Deep Fried Zucchini (Κολοκυθάκια τηγανητά)

With the warm weather here, I’m beginning to eat outdoors and my mind wanders to Greece: eating outdoors at a taverna with family & friends. Ordering two of everything off the menu is how we roll. I always make sure that some fried zucchinii chips are included in the parade of mezedes.

I’m a big fan of simple foods and I never tire of Kolokithakia Tiganita or Deep Fried Zucchini (courgettes). I always make sure an order or two of these appear on our table when at a taverna. Slightly sweet zucchini are thinly sliced and then dredged in seasoned flour and then deep fried until just golden.

A sprinkle of sea salt and simply serve them while still hot. These deep-fried zucchini never last long on the table. If you’re the kind that wants to avoid potatoes, try some zucchini. Deep-fried zucchini are often found on menus of both seafood and meat taveras alike.

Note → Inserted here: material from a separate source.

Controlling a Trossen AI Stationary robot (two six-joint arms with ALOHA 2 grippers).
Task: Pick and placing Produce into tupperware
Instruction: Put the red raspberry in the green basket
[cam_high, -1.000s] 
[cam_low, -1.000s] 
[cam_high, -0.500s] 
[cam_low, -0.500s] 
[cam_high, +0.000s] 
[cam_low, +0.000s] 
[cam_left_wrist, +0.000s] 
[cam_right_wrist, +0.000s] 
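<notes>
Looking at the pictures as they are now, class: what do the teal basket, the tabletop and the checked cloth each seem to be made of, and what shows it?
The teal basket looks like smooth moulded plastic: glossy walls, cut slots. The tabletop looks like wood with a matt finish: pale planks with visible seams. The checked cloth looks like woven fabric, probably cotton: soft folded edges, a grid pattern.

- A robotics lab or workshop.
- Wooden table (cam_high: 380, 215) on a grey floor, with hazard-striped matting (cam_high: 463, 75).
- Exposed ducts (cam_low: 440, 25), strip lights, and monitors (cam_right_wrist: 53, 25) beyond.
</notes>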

They are thinly sliced in three ways: long thin strips, thin coins or my fave…on a bias. I use a mandoline to thinly slice the zucchini on a bias. The rounds can be too small and the long strips a little too big (depending of course on how long your zucchini are). The “chips” that are sliced on the bias are the perfect size and they are ideal for my favourite accompaniment for deep-fried zucchini – Tzatziki.

Ubiquitous in Greek cuisine, this dip made from strained Greek yogurt goes with souvlaki, gyro or other grilled meals and it’s great for scooping up with vegetables…like zucchini!

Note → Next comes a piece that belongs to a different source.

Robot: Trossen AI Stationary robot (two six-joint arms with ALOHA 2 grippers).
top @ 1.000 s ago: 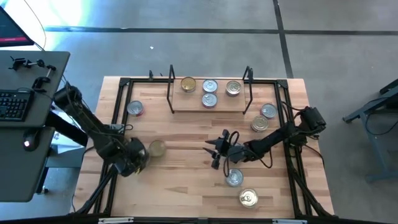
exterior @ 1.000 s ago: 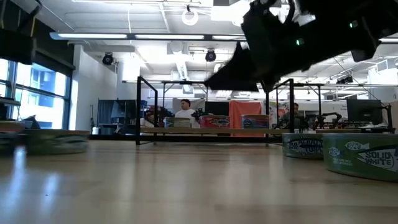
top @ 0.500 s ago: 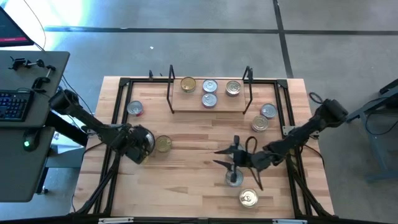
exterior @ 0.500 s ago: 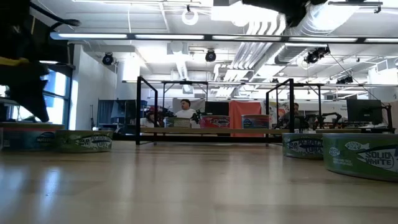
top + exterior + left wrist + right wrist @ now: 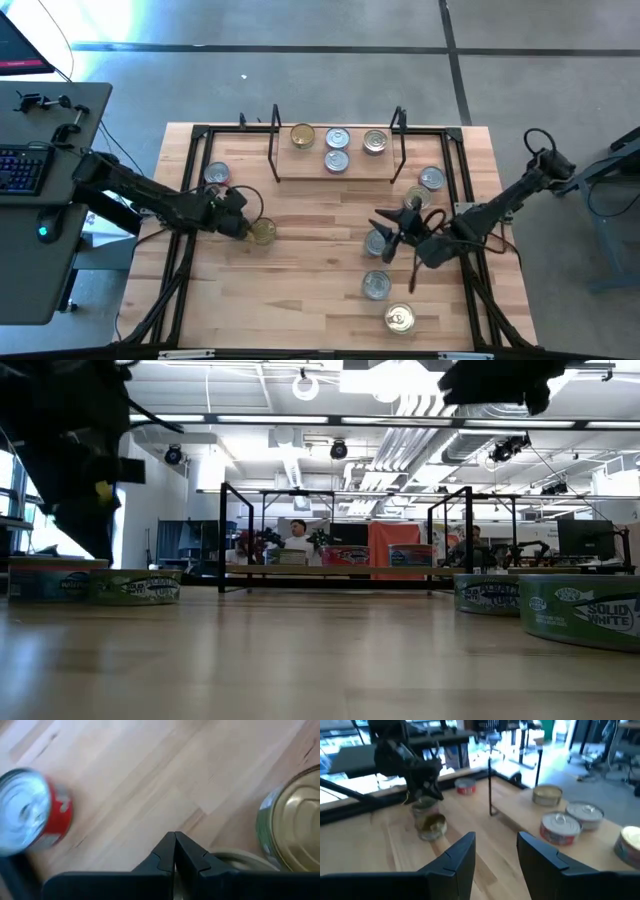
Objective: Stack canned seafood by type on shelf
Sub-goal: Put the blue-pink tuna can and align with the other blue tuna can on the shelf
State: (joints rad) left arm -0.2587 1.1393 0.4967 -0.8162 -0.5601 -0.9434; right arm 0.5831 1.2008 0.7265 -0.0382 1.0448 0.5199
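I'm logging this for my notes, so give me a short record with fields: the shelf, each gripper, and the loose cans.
shelf: four cans on its board
left gripper: shut, holding nothing, beside the gold-lidded can
right gripper: open, nothing between its fingers, above the table's right half
red-labelled can: on the table, left of the shelf
other loose cans: several on the table's right side

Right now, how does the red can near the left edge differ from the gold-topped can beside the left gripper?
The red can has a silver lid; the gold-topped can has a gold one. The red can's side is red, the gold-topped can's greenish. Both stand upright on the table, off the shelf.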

If you’re adept at thinly slicing vegetables with a knife, you may take that route or invest in a mandoline to get perfectly even and thinly sliced vegetables. Other kitchen equipment needed are a deep fryer and a candy thermometer and you’re set. The main reason people screw up frying food is the oil is either too hot or not hot enough. A candy thermometer will give you an accurate reading. The flour mixture that works best for me is a combination of all-purpose flour plus some corn starch (the stuff used as a thickener) for dredging. I also pre-season the flour with fine sea salt and ground black pepper.

Mix the flour, salt, pepper and corn starch with a fork and have a quick taste to see if the seasoning is to your liking. Simply dredge the zucchini slices and carefully drop them in your hot oil. Fry in batches, reserve on a paper-lined platter, sprinkle with some sea salt as soon as they are out of the oil and serve your guest with a side of Tzatziki.

Warning: you might be stuck at your deep-fryer, fulfilling more orders for deep-fried zucchini!

Deep Fried Zucchini (Κολοκυθάκια τηγανιτά)

3-4 zucchini, well-rinsed

1 cup all-purpose flour

1 heaping Tbsp. of corn starch

Approx. 1 tsp. fine sea salt

1/4 tsp. ground black pepper

Vegetable oil for frying (I prefer sunflower oil)

  1. Rinse your zucchini well and pat-dry. Using a mandoline or a sharp knife, cut into very thin slices (1/8 inch). You may cut long thin slices down the length of the zucchini, across to make thin coins or on a bias to make tongue-like slices.
  2. Pre-heat your vegetable oil in a medium pot, wok or dedicated deep-fryer. You will need enough oil to fill the vessel about 2-3 inches deep. Place your candy thermometer in the oil and wait/watch for the oil to reach a temperature of between 365-375F.
  3. In the meantime, Mix the flour, corn starch, salt and pepper in a bowl with a fork. Dab your finger in t he flour and taste and adjust seasoning accordingly. Lightly dredge your slices of zucchini in the flour and reserve on a plate/platter.
  4. When your oil has reached 365-375F, remove your candy thermometer and drop your first batch of dredged zucchini slices. Fry until golden and remove with a slotted spoon or spider and place on a paper-lined plate or platter. Sprinkle with some salt and serve immediately with some homemade Tzatziki.
  5. Continue to fry in batches.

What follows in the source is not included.